## PROBLEM
Please return every line of the records that contains the word "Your".

═════ DATA RECORDS ═════

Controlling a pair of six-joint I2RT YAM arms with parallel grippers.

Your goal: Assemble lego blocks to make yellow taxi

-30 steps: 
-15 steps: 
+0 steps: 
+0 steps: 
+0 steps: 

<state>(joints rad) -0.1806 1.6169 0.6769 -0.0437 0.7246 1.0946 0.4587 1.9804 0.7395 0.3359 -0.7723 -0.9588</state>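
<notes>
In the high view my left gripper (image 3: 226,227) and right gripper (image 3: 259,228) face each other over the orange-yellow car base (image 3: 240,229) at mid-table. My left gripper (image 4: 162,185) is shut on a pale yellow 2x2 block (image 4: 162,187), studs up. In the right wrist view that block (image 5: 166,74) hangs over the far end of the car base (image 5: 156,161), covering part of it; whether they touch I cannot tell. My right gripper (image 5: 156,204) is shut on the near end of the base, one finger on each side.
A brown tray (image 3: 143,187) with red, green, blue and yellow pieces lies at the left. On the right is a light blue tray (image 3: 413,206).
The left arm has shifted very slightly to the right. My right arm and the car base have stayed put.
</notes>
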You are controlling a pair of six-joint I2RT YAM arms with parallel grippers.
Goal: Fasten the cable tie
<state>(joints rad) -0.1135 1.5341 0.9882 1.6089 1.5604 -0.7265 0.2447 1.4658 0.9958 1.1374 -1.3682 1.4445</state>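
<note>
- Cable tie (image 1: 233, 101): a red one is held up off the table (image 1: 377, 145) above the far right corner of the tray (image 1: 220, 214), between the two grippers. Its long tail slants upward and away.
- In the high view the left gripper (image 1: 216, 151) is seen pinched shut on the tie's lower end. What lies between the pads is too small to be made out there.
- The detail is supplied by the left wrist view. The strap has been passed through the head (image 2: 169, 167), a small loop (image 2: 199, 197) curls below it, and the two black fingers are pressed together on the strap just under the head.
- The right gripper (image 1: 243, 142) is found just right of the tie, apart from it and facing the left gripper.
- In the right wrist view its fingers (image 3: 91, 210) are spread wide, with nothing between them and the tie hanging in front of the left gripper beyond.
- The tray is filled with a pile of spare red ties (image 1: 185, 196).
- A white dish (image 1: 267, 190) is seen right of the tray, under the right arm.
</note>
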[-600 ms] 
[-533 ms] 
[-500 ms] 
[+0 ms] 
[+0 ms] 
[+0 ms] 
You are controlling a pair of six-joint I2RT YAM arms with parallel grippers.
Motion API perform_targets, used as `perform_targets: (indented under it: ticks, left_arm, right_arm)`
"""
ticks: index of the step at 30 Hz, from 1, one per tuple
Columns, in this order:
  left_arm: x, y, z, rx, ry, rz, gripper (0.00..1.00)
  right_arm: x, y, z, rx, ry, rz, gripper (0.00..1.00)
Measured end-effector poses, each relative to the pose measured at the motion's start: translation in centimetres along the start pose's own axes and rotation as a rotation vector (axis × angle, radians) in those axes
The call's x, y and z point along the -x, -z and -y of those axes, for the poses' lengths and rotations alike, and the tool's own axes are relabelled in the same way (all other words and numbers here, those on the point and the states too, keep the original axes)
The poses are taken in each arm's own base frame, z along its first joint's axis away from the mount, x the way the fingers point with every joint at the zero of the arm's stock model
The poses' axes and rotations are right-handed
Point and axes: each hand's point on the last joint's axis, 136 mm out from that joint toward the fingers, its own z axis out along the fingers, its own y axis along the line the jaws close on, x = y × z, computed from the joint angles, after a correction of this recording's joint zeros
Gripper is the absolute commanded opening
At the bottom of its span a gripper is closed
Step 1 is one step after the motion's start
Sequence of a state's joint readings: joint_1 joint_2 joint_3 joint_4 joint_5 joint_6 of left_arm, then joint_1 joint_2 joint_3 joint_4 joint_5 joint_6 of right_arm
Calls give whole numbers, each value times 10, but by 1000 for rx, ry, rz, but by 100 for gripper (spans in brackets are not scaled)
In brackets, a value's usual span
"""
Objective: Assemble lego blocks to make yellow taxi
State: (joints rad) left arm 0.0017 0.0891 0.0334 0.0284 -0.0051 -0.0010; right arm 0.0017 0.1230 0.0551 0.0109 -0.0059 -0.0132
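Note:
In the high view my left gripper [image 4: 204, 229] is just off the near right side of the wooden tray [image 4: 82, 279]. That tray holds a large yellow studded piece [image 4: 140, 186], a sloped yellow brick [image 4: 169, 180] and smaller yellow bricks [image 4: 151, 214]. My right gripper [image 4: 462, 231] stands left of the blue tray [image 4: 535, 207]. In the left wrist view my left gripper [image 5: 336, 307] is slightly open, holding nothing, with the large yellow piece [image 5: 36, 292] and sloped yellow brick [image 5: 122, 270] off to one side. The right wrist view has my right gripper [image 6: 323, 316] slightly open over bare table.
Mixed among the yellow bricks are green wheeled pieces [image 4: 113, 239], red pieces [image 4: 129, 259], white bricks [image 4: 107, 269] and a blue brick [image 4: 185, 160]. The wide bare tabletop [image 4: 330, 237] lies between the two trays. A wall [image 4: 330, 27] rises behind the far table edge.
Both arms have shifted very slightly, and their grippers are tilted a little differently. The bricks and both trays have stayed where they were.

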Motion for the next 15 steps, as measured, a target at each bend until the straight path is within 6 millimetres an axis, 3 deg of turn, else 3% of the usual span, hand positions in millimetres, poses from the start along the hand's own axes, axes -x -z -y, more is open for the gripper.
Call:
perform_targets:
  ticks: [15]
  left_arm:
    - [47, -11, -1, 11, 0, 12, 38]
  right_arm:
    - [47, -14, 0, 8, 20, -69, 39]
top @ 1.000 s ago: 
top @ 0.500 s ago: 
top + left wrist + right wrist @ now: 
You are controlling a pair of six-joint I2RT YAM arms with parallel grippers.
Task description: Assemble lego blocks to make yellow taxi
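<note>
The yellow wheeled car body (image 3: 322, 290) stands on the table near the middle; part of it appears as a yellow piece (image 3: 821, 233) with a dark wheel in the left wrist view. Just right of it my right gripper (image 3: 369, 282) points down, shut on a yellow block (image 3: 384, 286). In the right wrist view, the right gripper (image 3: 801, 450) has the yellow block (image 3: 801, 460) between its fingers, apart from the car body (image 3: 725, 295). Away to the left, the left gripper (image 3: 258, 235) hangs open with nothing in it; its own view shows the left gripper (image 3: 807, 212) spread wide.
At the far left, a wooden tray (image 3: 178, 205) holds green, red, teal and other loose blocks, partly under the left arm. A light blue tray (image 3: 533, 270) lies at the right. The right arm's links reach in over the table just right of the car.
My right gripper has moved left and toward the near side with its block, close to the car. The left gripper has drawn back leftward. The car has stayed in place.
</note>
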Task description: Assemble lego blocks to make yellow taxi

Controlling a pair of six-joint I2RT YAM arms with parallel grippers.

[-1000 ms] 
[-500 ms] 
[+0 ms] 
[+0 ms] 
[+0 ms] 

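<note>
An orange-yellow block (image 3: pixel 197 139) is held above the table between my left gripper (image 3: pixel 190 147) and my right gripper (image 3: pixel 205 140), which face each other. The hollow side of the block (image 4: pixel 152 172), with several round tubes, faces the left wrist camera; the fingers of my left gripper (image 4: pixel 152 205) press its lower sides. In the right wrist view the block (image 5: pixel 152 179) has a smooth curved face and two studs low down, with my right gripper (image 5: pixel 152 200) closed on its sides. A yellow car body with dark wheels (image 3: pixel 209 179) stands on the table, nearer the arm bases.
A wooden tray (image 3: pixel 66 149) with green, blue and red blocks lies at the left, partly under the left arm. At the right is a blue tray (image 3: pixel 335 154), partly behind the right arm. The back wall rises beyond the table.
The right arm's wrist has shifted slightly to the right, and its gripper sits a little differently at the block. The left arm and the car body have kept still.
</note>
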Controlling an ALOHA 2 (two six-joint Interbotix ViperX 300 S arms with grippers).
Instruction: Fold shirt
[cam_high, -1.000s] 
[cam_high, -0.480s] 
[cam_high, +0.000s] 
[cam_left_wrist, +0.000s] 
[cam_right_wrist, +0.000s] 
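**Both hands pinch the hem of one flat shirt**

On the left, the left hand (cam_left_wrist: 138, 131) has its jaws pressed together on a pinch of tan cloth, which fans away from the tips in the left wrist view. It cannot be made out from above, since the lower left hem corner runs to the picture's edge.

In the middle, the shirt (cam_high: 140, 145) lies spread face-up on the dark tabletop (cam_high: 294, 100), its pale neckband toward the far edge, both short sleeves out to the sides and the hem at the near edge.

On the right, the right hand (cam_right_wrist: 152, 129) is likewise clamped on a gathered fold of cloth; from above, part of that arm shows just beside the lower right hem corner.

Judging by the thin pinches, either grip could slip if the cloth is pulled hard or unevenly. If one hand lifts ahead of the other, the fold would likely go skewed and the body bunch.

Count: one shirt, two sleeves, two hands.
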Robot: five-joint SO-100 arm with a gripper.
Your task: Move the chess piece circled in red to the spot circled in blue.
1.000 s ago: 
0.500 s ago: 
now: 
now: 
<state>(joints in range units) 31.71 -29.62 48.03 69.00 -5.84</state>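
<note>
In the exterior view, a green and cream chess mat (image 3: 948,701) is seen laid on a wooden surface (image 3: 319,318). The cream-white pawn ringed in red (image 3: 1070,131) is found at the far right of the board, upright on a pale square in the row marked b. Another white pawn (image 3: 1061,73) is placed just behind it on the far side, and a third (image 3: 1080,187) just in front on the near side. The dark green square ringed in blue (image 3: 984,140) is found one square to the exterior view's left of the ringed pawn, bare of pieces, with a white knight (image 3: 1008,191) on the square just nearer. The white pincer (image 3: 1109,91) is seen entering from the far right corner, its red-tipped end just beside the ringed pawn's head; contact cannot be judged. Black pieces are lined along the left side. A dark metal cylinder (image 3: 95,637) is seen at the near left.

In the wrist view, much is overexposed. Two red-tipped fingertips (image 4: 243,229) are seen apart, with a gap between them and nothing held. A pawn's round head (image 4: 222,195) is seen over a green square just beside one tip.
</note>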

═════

## ANSWER SECTION
Your goal: Assemble lego blocks to make yellow taxi
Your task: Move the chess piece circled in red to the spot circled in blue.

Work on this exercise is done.